*ACTIVITY:* Extract all lines from the data beneath that include the word "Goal".

************

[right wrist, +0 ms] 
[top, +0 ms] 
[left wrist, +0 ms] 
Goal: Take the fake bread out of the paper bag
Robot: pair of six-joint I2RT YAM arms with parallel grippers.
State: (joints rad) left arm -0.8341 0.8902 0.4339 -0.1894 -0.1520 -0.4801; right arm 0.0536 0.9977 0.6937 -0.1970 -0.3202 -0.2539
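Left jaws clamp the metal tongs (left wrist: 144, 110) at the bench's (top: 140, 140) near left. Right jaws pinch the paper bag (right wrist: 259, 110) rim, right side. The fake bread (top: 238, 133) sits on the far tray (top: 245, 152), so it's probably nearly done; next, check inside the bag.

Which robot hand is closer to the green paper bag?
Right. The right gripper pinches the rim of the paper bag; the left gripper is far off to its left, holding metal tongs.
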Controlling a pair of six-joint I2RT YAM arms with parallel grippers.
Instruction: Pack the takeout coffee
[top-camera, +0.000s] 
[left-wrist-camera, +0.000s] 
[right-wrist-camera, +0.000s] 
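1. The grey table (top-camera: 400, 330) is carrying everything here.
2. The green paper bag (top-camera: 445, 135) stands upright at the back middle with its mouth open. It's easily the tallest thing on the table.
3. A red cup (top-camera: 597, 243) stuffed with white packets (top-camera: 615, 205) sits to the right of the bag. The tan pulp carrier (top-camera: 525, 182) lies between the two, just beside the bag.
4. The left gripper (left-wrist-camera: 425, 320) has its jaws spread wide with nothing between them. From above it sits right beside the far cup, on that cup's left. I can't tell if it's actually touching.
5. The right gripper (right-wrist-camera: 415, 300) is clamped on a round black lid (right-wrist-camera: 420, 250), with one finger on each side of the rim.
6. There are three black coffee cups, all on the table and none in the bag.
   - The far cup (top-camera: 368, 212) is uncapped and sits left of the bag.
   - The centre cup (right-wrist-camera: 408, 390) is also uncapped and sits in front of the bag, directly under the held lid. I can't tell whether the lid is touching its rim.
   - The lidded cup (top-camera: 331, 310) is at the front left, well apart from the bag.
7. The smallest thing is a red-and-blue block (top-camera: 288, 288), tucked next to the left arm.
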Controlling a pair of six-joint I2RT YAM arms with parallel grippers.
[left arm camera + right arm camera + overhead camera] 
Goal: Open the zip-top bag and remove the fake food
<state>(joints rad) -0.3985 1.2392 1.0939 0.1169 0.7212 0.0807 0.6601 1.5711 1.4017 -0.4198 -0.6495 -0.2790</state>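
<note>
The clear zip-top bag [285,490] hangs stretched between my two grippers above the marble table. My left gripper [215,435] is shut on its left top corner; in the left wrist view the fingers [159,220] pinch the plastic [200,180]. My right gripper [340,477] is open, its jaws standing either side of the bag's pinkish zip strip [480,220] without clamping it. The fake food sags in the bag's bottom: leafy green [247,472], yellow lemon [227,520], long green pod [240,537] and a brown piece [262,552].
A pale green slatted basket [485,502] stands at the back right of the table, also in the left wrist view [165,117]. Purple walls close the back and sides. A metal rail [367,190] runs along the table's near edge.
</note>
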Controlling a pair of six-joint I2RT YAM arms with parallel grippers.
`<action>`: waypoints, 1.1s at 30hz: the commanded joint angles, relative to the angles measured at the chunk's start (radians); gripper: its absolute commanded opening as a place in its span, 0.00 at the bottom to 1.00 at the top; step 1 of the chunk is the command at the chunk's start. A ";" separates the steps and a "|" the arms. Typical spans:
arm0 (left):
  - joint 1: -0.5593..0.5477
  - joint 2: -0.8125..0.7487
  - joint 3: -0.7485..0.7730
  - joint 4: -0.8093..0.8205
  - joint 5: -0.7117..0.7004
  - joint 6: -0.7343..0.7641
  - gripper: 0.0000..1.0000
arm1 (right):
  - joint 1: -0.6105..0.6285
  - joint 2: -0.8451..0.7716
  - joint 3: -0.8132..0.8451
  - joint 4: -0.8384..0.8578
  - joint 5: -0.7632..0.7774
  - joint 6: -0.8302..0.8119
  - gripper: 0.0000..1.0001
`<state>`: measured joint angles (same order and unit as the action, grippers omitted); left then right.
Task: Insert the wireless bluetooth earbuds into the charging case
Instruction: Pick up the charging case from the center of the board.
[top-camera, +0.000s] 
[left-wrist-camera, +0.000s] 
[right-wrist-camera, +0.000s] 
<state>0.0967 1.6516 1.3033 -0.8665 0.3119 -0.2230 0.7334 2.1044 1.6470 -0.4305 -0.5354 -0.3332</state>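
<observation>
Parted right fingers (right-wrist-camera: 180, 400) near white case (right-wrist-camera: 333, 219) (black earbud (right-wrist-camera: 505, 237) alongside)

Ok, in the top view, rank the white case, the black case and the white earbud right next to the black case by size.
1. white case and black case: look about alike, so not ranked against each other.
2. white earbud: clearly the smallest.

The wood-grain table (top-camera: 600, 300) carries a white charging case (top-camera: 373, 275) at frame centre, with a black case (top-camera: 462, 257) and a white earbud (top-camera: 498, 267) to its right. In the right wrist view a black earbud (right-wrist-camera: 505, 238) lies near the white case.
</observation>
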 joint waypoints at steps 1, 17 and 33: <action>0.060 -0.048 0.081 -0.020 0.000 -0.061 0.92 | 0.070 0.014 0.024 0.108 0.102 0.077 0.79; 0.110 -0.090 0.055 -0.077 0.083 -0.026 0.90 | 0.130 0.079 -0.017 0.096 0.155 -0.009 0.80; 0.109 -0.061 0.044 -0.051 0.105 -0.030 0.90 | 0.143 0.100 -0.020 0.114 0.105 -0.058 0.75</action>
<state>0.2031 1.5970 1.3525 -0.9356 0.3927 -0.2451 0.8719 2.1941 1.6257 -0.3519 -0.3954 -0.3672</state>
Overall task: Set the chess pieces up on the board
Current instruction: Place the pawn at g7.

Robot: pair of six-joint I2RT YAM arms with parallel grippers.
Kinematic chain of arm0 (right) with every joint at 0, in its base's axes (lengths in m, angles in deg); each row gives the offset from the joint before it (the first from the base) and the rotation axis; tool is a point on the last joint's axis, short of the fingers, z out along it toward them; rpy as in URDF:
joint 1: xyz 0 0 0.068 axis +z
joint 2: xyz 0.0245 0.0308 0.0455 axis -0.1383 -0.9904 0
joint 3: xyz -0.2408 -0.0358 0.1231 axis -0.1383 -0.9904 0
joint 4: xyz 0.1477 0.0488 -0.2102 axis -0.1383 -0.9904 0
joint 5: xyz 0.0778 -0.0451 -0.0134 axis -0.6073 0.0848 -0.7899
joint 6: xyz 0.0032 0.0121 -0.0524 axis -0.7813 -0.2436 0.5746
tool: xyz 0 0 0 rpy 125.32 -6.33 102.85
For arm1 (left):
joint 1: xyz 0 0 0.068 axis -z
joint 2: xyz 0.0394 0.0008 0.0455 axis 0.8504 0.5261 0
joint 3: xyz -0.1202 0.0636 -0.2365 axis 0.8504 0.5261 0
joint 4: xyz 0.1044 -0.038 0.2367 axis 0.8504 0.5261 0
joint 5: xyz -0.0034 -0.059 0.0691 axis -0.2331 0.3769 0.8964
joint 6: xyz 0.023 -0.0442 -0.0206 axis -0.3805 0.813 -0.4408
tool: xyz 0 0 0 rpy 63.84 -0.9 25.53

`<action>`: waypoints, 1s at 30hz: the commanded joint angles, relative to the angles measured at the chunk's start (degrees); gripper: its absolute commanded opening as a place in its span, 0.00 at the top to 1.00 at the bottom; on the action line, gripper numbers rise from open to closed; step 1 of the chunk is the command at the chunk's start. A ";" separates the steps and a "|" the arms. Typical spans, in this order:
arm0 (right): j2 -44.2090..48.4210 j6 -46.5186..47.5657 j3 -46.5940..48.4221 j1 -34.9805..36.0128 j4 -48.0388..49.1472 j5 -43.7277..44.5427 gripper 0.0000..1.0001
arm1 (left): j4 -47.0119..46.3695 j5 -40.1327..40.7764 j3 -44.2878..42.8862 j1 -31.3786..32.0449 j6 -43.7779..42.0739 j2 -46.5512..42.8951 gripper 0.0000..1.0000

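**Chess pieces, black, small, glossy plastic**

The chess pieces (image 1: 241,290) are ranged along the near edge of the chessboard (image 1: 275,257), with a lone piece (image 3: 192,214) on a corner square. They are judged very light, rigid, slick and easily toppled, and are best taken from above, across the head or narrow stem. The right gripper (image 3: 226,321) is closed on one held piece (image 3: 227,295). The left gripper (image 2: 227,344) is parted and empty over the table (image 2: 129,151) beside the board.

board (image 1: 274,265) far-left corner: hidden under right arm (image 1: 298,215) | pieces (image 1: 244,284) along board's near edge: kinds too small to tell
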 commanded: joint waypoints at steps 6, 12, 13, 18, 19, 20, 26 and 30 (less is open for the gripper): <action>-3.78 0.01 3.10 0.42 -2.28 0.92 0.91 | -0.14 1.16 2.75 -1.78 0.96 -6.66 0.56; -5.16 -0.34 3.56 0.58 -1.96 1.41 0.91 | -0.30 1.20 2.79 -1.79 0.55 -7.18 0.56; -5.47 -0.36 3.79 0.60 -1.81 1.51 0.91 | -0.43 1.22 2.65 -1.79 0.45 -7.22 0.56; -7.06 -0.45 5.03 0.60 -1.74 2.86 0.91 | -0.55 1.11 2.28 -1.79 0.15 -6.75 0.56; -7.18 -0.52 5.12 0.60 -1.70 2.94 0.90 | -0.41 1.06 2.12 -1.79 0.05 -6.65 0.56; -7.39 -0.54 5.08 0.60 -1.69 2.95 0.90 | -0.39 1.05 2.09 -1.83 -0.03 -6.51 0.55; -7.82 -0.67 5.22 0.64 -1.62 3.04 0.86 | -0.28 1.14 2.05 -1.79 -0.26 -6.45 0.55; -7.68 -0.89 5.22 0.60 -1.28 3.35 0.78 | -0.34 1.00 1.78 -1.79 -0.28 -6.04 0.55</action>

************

*TASK RESULT:*
Goal: Take the fake bread out of the paper bag
Goal: Open the zip-top bag and remove the fake food

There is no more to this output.